**EXERCISE:**
Check every line below, and copy those that include "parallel".

**RECORDS TO USE:**
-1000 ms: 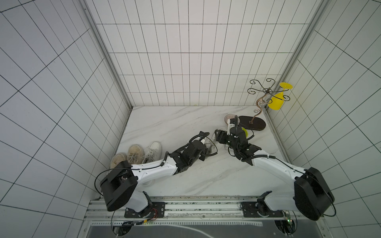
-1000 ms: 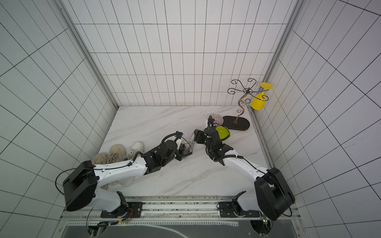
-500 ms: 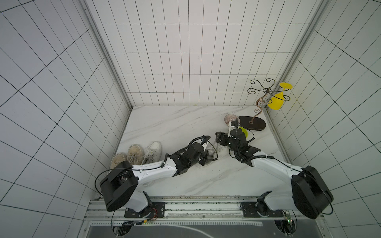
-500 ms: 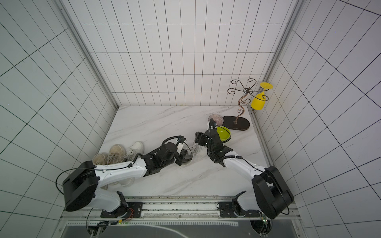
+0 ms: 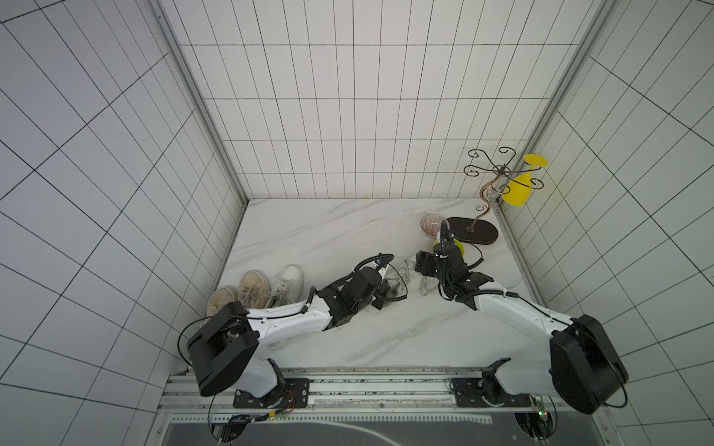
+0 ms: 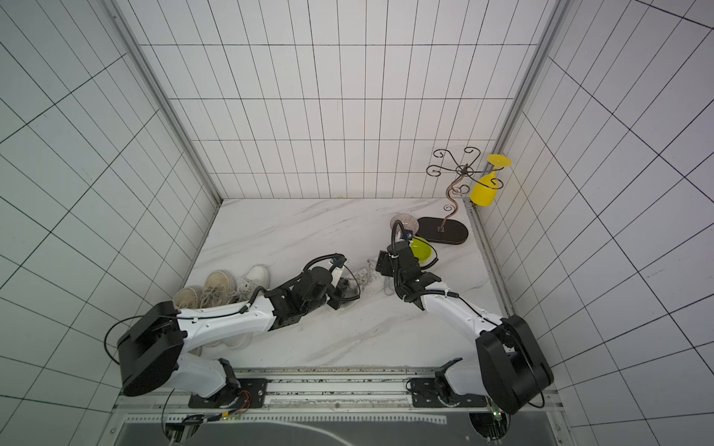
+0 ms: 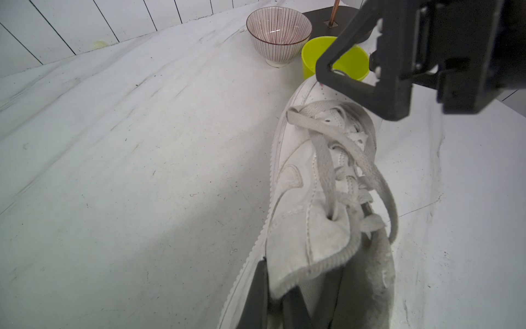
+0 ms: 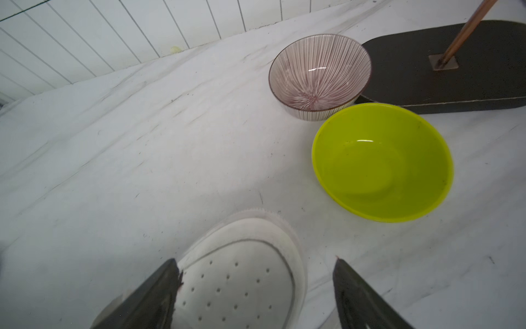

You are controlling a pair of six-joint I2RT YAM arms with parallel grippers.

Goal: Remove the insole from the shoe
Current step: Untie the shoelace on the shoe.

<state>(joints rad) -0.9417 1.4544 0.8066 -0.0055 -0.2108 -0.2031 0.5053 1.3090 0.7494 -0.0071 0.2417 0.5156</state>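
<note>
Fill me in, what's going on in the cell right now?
Two robot arms are working on a white shoe that sits on its sole in the middle of the table. The left gripper is shut on the shoe's collar edge. The right gripper is open, its jaws on either side of the toe. No insole shows outside the shoe yet. A green bowl and a striped bowl sit just beyond the toe.

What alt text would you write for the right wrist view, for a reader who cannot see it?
The right gripper, jaws open, straddles the perforated toe of a white shoe on a marble table. Beyond the toe stand an empty lime green bowl, an empty striped bowl and the dark oval base of a stand.
</note>
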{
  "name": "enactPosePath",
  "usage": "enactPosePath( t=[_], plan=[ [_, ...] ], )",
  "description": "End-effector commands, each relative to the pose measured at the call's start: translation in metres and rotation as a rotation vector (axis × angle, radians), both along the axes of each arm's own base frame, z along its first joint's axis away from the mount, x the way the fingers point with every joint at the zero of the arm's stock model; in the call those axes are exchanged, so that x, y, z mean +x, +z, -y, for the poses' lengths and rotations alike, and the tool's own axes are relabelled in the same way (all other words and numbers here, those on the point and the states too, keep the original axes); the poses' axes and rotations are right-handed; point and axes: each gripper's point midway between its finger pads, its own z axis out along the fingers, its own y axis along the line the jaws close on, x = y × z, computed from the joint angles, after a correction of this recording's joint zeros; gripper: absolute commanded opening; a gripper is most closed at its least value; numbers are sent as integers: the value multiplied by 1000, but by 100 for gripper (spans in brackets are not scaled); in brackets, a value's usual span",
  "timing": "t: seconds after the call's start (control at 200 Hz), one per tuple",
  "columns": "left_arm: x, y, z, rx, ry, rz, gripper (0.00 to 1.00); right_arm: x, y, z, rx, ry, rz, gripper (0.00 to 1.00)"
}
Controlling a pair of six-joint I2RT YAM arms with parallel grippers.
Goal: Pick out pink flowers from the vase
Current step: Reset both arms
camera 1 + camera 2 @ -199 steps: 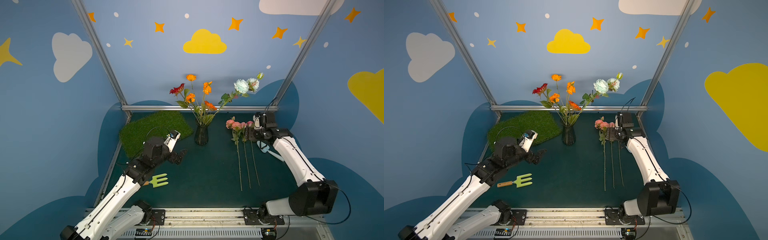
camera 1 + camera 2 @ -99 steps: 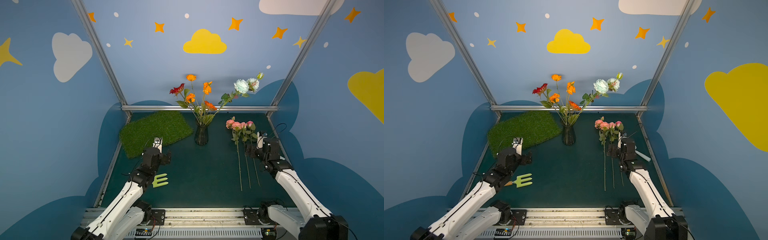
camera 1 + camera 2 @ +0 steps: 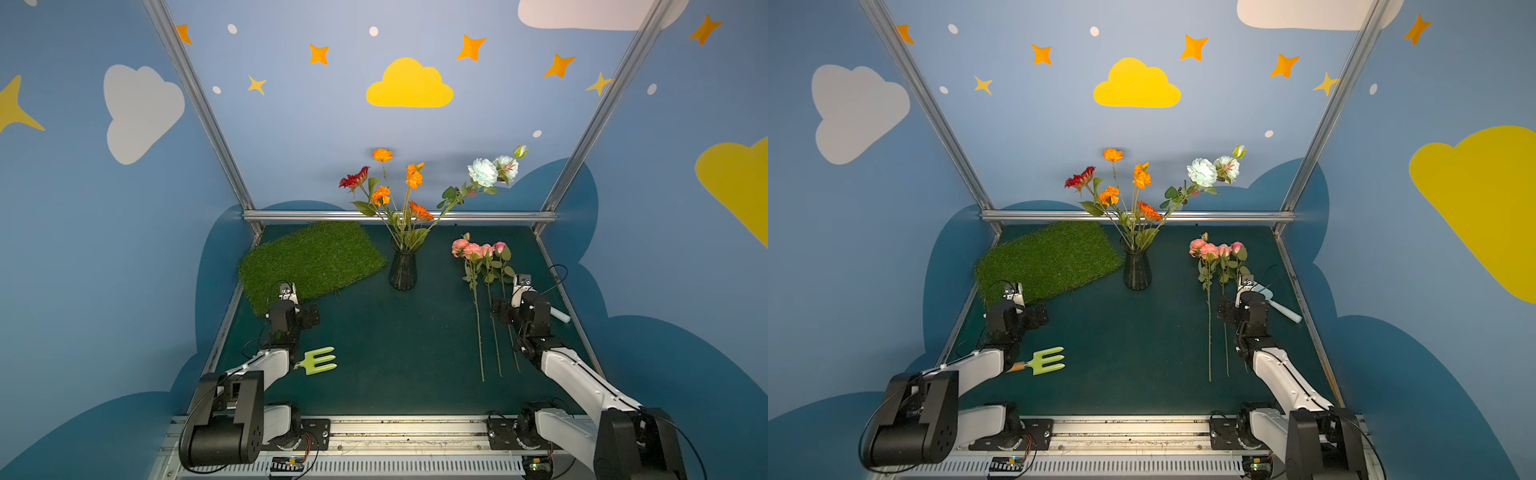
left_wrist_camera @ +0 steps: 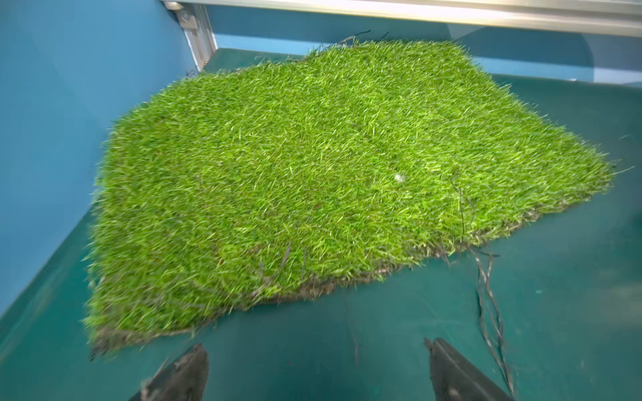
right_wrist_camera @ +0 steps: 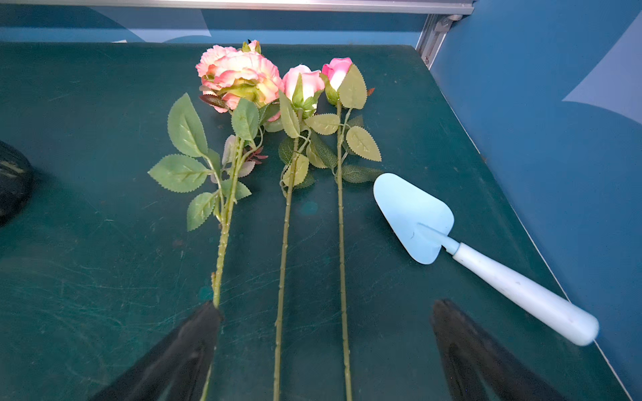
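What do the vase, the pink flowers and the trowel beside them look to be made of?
Vase: dark smoky glass, ribbed; stems show through near its neck.
Pink flowers: artificial, probably fabric petals and leaves with printed veins, on stiff plastic-looking stems with moulded thorns.
Trowel: pale blue, matte, uniform colour on blade and handle; probably plastic, though painted metal is possible.

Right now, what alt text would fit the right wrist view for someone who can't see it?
Three pink flowers lie side by side on a dark green table, stems toward the camera. A pale blue trowel lies beside them, and two open black fingers frame the foreground.
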Motion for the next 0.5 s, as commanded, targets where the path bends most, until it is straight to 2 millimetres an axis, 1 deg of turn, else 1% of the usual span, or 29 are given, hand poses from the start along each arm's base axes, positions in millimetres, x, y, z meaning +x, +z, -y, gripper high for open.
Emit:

**COMPLETED EXERCISE:**
You are controlling a pair of six-joint I2RT YAM arms with parallel grippers.
Controlling a pair of six-joint I2RT YAM arms with parallel grippers.

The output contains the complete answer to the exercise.